Could you reproduce the lines below from the one with "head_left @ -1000" through the one with "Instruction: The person"? Keep both ends and add nothing.

-- Opening Marker --

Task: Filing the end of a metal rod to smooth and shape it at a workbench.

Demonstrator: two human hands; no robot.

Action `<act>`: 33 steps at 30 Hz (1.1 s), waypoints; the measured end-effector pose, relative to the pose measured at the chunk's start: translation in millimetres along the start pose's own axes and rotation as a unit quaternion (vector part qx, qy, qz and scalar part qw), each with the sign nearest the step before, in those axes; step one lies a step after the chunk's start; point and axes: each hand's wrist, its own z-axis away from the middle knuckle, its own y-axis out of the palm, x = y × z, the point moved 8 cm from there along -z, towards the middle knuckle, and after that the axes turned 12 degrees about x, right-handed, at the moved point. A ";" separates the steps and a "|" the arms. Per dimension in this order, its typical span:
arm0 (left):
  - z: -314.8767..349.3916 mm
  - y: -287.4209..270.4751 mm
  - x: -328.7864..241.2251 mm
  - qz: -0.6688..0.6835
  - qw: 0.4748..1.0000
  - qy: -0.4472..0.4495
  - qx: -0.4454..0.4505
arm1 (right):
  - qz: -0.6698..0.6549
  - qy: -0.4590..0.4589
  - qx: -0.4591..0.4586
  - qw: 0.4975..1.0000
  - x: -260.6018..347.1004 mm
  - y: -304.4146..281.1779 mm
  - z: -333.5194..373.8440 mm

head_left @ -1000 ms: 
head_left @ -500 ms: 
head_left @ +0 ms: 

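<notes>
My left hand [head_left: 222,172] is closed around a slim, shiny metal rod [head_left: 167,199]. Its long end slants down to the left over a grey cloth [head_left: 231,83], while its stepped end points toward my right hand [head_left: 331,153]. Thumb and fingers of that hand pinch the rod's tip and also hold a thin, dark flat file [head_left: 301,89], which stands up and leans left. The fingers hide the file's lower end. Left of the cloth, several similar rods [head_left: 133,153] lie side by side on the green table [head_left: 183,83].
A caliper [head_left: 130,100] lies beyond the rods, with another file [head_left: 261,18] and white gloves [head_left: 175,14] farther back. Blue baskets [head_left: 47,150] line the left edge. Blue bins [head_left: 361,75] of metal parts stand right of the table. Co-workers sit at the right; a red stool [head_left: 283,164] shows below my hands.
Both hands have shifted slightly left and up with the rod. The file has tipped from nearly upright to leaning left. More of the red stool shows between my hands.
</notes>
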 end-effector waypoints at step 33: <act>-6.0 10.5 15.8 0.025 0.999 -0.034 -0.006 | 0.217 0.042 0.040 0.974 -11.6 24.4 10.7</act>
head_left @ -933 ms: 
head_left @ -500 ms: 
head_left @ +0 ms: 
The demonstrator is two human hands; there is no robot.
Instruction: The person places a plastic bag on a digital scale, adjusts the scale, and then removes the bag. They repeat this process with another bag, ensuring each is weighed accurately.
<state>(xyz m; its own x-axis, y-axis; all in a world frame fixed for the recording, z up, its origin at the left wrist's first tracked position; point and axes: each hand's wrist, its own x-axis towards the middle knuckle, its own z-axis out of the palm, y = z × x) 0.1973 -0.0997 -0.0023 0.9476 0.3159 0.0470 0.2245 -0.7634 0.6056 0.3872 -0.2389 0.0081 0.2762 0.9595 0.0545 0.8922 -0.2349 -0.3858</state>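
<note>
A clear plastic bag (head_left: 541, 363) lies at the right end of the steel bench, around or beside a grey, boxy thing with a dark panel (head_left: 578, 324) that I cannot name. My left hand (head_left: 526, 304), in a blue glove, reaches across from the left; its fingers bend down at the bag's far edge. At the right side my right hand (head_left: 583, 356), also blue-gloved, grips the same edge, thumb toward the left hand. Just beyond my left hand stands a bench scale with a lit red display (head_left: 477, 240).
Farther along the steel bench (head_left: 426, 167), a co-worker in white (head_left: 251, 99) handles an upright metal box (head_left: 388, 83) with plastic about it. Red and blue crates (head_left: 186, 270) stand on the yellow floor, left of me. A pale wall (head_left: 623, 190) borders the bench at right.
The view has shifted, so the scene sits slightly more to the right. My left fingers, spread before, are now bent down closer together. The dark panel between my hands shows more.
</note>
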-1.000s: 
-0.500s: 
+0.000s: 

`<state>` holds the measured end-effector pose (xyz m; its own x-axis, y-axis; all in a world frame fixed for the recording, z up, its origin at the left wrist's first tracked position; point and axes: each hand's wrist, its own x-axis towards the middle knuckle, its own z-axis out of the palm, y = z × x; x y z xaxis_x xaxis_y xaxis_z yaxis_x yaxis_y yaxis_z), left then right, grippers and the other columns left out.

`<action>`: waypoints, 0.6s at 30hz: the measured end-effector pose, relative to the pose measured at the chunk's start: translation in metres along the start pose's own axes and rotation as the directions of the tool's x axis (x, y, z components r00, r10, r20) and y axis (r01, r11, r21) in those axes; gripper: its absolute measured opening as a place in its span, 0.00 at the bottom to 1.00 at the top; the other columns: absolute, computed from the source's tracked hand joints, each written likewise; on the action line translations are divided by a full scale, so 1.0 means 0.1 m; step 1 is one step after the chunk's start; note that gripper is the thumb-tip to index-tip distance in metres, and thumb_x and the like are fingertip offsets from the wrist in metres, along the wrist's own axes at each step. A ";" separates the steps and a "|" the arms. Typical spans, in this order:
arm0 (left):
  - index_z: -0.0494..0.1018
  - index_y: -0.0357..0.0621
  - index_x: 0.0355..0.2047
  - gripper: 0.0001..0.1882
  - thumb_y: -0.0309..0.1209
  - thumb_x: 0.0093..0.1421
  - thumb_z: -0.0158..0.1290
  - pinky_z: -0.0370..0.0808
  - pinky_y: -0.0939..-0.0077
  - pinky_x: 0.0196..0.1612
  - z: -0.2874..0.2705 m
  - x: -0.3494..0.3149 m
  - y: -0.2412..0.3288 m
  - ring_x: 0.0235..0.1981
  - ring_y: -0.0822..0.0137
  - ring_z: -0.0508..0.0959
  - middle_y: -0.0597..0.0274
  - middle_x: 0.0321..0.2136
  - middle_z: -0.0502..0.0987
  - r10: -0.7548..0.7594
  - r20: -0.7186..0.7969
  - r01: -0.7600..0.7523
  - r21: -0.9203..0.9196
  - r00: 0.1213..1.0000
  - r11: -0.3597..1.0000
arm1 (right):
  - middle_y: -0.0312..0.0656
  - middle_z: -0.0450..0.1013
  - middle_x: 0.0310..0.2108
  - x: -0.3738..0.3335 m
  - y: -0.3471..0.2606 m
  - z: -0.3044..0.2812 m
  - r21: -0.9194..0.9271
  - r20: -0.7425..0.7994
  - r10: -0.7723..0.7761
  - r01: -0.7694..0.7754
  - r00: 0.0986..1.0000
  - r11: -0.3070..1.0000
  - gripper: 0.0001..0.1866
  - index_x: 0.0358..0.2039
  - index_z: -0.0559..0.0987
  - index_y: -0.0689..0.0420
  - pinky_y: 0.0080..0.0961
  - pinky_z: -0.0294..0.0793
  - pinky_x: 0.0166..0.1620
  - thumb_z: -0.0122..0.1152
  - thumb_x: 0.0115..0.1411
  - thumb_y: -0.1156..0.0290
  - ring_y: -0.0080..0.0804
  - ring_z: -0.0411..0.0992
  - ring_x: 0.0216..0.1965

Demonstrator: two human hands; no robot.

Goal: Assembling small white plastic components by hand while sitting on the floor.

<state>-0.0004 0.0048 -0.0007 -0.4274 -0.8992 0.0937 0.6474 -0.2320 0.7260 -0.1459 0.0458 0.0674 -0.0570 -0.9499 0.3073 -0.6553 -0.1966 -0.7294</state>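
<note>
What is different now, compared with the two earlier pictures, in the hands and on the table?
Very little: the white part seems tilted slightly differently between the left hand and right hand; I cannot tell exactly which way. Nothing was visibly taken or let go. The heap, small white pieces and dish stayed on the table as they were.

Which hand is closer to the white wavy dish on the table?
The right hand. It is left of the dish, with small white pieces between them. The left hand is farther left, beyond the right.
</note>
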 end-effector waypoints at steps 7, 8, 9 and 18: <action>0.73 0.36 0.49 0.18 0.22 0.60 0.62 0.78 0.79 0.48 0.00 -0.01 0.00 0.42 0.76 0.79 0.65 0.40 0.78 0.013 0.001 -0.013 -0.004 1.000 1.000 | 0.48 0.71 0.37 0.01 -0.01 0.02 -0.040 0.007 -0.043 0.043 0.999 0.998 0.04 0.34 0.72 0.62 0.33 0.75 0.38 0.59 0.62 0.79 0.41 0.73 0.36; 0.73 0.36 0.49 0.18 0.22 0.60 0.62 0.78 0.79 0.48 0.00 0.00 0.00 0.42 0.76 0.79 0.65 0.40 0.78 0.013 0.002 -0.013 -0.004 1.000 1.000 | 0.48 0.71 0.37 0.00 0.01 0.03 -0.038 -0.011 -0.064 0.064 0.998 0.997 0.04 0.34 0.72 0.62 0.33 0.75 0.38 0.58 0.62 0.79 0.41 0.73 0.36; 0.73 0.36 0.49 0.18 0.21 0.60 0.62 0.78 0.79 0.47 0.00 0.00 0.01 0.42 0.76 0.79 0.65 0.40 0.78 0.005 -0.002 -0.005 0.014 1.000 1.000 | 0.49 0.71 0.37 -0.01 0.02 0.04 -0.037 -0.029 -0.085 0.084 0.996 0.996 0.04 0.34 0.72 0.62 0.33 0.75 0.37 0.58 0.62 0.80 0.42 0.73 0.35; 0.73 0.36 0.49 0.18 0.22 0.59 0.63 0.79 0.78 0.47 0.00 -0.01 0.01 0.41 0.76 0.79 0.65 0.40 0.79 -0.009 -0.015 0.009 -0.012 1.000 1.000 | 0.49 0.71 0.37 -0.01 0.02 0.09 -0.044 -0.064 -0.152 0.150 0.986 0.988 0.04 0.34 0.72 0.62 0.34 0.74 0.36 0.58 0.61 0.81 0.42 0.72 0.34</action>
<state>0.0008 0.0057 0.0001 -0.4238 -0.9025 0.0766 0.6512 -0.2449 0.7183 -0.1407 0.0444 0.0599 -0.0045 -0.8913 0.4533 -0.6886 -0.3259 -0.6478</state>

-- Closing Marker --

• Written solution
head_left @ -1000 ms: 
head_left @ -500 ms: 
head_left @ +0 ms: 

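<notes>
My left hand [head_left: 222,172] is closed around a slim, shiny metal rod [head_left: 167,199]. Its long end slants down to the left over a grey cloth [head_left: 231,83], while its stepped end points toward my right hand [head_left: 331,153]. Thumb and fingers of that hand pinch the rod's tip and also hold a thin, dark flat file [head_left: 301,89], which stands up and leans left. The fingers hide the file's lower end. Left of the cloth, several similar rods [head_left: 133,153] lie side by side on the green table [head_left: 183,83].
A caliper [head_left: 130,100] lies beyond the rods, with another file [head_left: 261,18] and white gloves [head_left: 175,14] farther back. Blue baskets [head_left: 47,150] line the left edge. Blue bins [head_left: 361,75] of metal parts stand right of the table. Co-workers sit at the right; a red stool [head_left: 283,164] shows below my hands.
Both hands have shifted slightly left and up with the rod. The file has tipped from nearly upright to leaning left. More of the red stool shows between my hands.
</notes>
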 end-effector waypoints at step 33: <act>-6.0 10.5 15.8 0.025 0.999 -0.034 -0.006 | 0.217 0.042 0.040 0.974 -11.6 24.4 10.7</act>
head_left @ -933 ms: 
head_left @ -500 ms: 
head_left @ +0 ms: 
The demonstrator is two human hands; there is no robot.
Instruction: The person places a plastic bag on a digital scale, adjusts the scale, and then removes the bag. They repeat this process with another bag, ensuring each is weighed accurately.

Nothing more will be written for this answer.